From: The October 2004 Commemoration

I first encountered Peter Sedgwick’s writings in 1959, in Clarion, the Labour Students’ journal, and in a very scruffy, obscure publication called Socialist Review. Partly Because his name was on the Editorial Board I subscribed to a new journal called International Socialism; one of the more fateful decisions of my life.

Peter opened up a whole new perspective on the history of the socialist movement. He wrote with enormous scholarship and authority. Though he was less than five years older than me, he seemed to embody a whole tradition. I suppose I realised he hadn’t actually been at Kronstadt, but it felt as if he had.

Above all he introduced a whole generation of us to Victor Serge. In the 1960s Serge was virtually unknown - neither the Cold War right, nor the Stalinists, nor even the orthodox Trotskyists, had any time for him; he didn’t fit their preconceived patterns. Only the efforts of Peter, Richard Greeman and a few others prevented him disappearing for ever.

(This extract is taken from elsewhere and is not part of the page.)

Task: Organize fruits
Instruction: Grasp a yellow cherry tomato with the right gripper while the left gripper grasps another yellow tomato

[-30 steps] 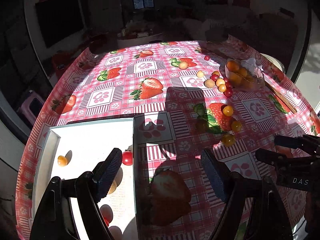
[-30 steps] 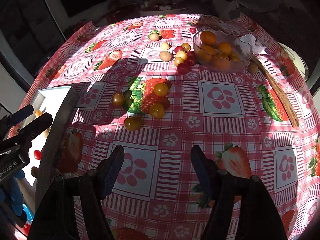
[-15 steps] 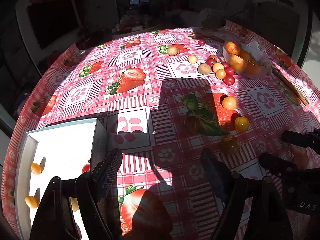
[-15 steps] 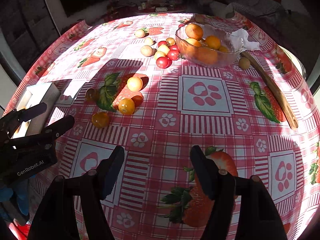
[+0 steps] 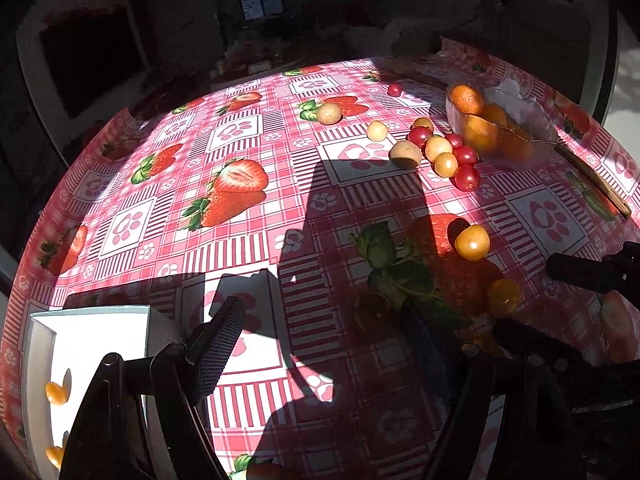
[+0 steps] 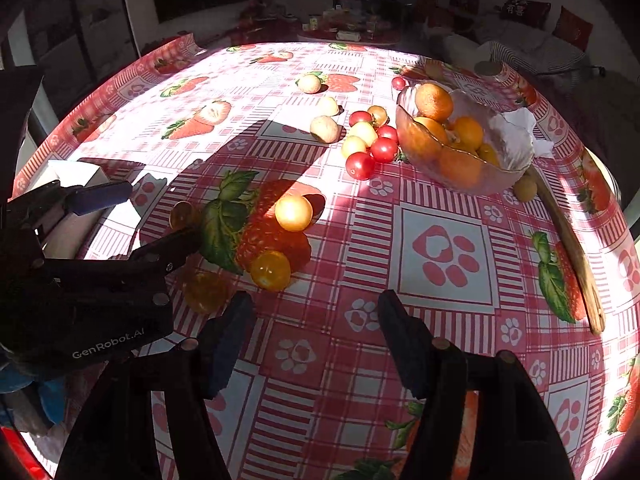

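Both the left gripper [image 5: 324, 344] and the right gripper [image 6: 316, 336] hover spread wide and empty over the strawberry tablecloth [image 6: 440, 248], with yellow cherry tomatoes [image 6: 270, 270] just ahead, a red and yellow cluster [image 6: 366, 146] farther off beside the glass bowl [image 6: 516, 148] of oranges [image 6: 434, 102].

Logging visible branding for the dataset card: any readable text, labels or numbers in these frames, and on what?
"GenRobot.AI": white lettering on the black body of the left gripper, seen in the right wrist view.
White characters on a dark cushion in the background: too small to read.
Nothing else is legible; the tablecloth carries only pictures.
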### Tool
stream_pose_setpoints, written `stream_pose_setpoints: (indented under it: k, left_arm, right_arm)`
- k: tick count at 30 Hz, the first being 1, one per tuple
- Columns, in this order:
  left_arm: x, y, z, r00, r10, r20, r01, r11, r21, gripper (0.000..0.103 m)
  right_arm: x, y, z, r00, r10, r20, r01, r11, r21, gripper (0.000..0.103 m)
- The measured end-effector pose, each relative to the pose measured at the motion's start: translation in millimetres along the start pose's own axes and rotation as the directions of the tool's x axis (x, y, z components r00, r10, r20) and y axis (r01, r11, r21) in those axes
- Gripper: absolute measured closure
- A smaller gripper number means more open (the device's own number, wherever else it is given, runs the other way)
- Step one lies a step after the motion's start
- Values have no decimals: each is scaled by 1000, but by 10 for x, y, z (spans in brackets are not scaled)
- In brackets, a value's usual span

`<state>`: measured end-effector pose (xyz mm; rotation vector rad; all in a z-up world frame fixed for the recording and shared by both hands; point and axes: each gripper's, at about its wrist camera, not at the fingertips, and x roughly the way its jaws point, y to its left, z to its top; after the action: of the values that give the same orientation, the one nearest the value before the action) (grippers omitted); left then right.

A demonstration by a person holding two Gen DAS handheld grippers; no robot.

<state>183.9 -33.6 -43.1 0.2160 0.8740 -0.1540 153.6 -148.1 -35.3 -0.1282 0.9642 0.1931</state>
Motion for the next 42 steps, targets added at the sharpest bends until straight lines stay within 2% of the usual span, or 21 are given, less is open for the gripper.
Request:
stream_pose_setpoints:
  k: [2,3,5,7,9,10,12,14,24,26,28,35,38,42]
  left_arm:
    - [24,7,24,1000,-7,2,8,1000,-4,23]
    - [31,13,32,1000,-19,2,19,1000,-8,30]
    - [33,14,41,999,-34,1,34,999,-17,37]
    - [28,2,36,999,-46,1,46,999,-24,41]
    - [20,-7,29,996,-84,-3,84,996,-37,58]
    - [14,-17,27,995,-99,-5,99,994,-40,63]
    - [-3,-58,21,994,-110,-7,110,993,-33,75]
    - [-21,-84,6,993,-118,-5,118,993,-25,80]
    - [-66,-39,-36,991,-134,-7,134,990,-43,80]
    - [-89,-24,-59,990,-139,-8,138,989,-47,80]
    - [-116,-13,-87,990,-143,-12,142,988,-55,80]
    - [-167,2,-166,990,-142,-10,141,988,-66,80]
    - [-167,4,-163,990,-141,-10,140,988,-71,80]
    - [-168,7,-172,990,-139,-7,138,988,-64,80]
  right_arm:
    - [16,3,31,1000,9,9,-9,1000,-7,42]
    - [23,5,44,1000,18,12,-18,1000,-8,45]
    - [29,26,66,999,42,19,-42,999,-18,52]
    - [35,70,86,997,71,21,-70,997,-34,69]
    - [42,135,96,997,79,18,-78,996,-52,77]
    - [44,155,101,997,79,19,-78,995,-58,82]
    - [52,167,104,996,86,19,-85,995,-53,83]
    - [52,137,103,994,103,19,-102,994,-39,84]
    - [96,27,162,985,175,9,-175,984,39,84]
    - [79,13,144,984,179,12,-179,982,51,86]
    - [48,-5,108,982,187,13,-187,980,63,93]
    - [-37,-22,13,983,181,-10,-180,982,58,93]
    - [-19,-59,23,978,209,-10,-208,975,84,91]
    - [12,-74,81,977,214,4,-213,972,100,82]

When his translation of the Memoirs appeared in 1963, Peter wrote a piece for International Socialism on ‘Victor Serge and Socialism’. Mike Kidron commented: ‘It’s not a portrait of Serge, it’s a portrait of Sedge’. There was some truth in this. Peter wrote in this article: ‘there is no such ideology as Serge-ism and there are no Serge-ites’. It’s true of both Peter and Serge. There was no doctrine that could be embodied in an organisation, simply a powerful critical intelligence always willing to challenge assumptions and offer alternative perspectives. I debated in print with Peter on three occasions. I still think I was largely right - but he made me work for it. In arguing with Peter you couldn’t get away with debating tricks or a quote from Lenin. Peter knew three quotes from Lenin - and the context.

Another reason why Peter was attracted by Serge was his complex trajectory from anarchism to Marxism. As Peter noted in 1968:Anarchy is back with us again. We must greet and welcome anarchy. It is not the sword of revolution, only its herald. But a herald performs a genuine service.’

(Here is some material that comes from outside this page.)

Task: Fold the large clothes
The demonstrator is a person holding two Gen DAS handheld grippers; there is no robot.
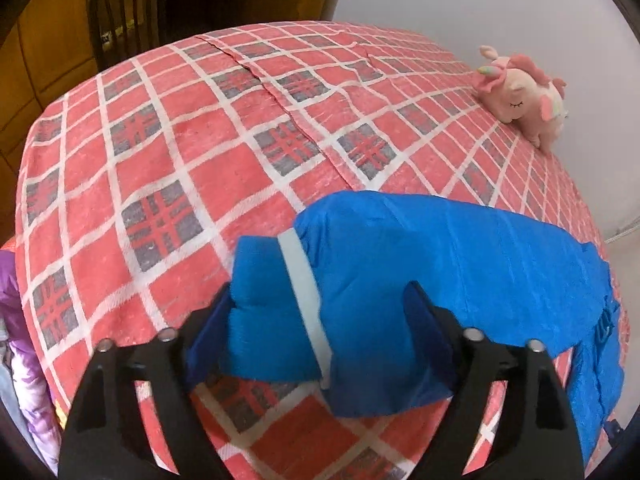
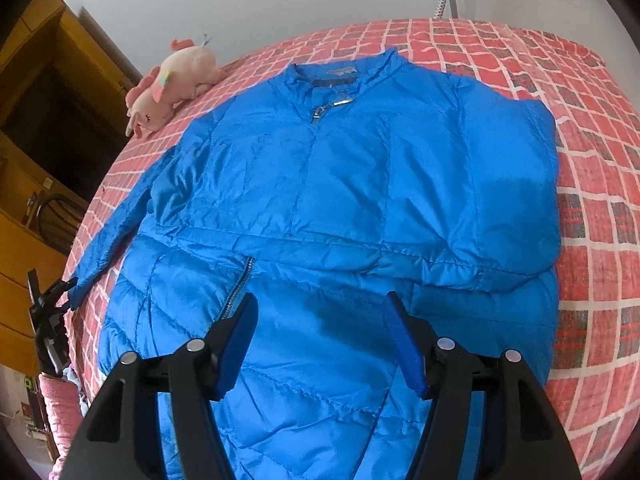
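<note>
A blue puffer jacket point(image 2: 340, 184) lies front up on the red checked bed, zipped, collar toward the far wall. Its right sleeve is folded across the chest; its left sleeve point(image 2: 108, 236) stretches out to the left. In the left wrist view, my left gripper point(image 1: 320, 312) is open with its fingers on either side of that sleeve's cuff point(image 1: 276, 312), which has a white stripe; whether the pads touch it I cannot tell. My right gripper point(image 2: 320, 320) is open and empty, hovering over the jacket's lower front near the zipper point(image 2: 240, 284).
A pink plush unicorn point(image 1: 524, 96) lies on the bed's far edge by the white wall, also in the right wrist view point(image 2: 172, 84). The red checked bedspread point(image 1: 168, 152) covers the bed. A dark chair point(image 1: 128, 8) and wooden cabinets point(image 2: 24, 216) stand beyond the bed.
</note>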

In the early Comintern Serge opposed Zinoviev and Paul Levi who thought the anarchists could be dismissed by a few clichés about the revolutionary party, and backed Lenin and Trotsky who wanted dialogue with the anarchists. Peter was fascinated with the blurred area between Marxism and anarchism, and used both traditions to illuminate each other.

In one of his last articles, on Daniel Guérin, Peter described him as a mediator between two traditions. ‘As a mediator between libertarian socialism and ‘authoritarian’ Bolshevism, as a spokesperson for anarchism among Marxists and for Marxists among the anarchisants he has been the honest broker among ideologies.’ Again Peter was writing about himself as much as about Guérin.

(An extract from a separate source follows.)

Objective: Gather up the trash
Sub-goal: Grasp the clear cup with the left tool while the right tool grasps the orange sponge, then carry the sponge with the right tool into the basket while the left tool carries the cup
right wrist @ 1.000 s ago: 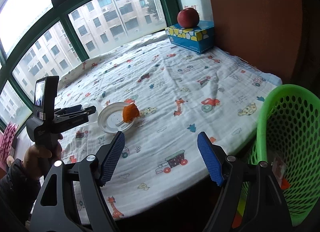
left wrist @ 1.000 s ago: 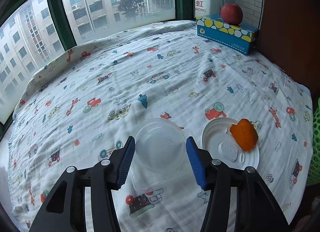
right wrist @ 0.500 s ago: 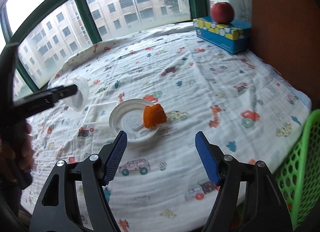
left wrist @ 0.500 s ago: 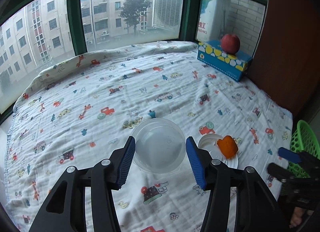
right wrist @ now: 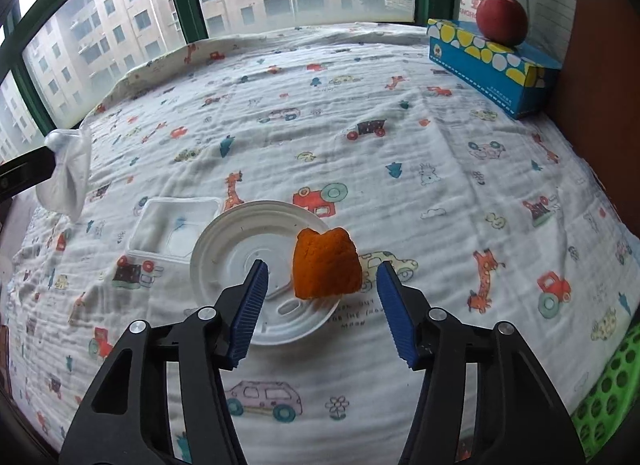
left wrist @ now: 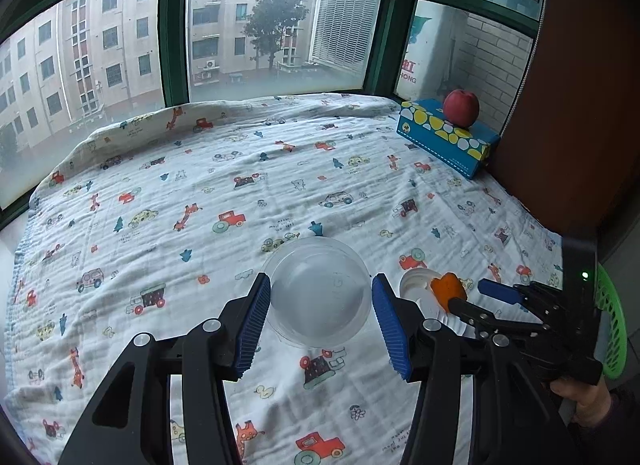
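Observation:
My left gripper [left wrist: 320,315] is shut on a clear plastic cup [left wrist: 318,291] and holds it above the cartoon-print cloth; the cup also shows at the left of the right wrist view [right wrist: 66,173]. My right gripper [right wrist: 320,305] is open, its pads either side of an orange peel [right wrist: 325,268] that lies on a white round lid [right wrist: 256,265]. A clear square lid [right wrist: 172,229] lies just left of the white lid. The right gripper [left wrist: 476,297] and the peel [left wrist: 447,289] show at the right of the left wrist view.
A green mesh basket [right wrist: 608,401] stands at the bed's near right edge and shows in the left wrist view [left wrist: 612,325]. A blue tissue box [right wrist: 488,65] with a red apple [right wrist: 502,21] on it sits far right by the brown wall. Windows line the back.
My left gripper has lifted the clear cup off the square lid and pulled back. My right gripper has moved in toward the orange peel, which now lies between its open pads.

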The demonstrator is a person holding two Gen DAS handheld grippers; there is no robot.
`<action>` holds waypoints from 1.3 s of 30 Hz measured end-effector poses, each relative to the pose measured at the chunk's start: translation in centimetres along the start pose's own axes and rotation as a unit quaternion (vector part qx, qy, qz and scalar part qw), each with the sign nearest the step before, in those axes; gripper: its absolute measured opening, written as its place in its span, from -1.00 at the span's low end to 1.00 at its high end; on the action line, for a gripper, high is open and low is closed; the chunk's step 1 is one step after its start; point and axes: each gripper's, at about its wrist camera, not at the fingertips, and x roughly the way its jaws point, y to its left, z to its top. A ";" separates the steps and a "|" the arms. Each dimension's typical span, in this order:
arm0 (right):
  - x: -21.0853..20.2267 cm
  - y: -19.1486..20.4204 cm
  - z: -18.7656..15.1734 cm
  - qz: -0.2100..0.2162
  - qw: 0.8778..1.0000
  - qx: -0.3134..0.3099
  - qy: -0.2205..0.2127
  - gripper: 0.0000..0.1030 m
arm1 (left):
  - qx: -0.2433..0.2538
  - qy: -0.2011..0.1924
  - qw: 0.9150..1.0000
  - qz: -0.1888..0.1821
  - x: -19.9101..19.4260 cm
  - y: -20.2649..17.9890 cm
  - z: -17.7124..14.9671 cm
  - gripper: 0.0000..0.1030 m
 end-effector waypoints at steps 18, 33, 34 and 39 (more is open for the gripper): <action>-1.4 -0.2 0.3 0.008 1.000 0.013 -0.024 -0.29 | -0.008 0.000 1.000 -0.007 -0.3 0.1 -0.3 -0.01; -10.7 -2.9 -2.6 0.005 0.994 0.074 -0.086 -0.31 | 0.027 -0.023 0.998 -0.047 -2.8 -5.0 0.0 -0.01; -11.3 -3.2 -2.9 0.001 0.993 0.077 -0.089 -0.31 | 0.032 -0.023 0.998 -0.053 -2.8 -5.6 -0.1 -0.01; -14.4 -4.8 -4.9 -0.035 0.990 0.089 -0.104 -0.31 | 0.058 -0.023 0.995 -0.082 -3.2 -9.5 -0.3 -0.01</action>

This is why Peter’s work is still so relevant. Those debates between Marxism and anarchism, debates about authority and exploitation, about the nature of the state, about the form of revolutionary organisation, are reappearing, in somewhat different language, in the anti-capitalist movement since Seattle 1999.

The Memoirs were important for a whole generation of us. In her recent book on Serge, Suzi Weissman tells how she was given the Memoirs to read on a train journey from Glasgow to London. ‘The six-hour, bumpy journey passed in a moment and when I arrived I simply moved from the bench on the train to a bench in the station, where I sat until I finished the book’. Now they are only available at a price that makes them inaccessible to the very people who should be reading them. Moreover, because of some unimaginable stinginess on the part of Oxford University Press, Peter had to cut the text of the Memoirs by about one eighth. The best possible memorial to Peter, and to the Victor Serge he so admired, would be to make the full text of the Memoirs widely available in English.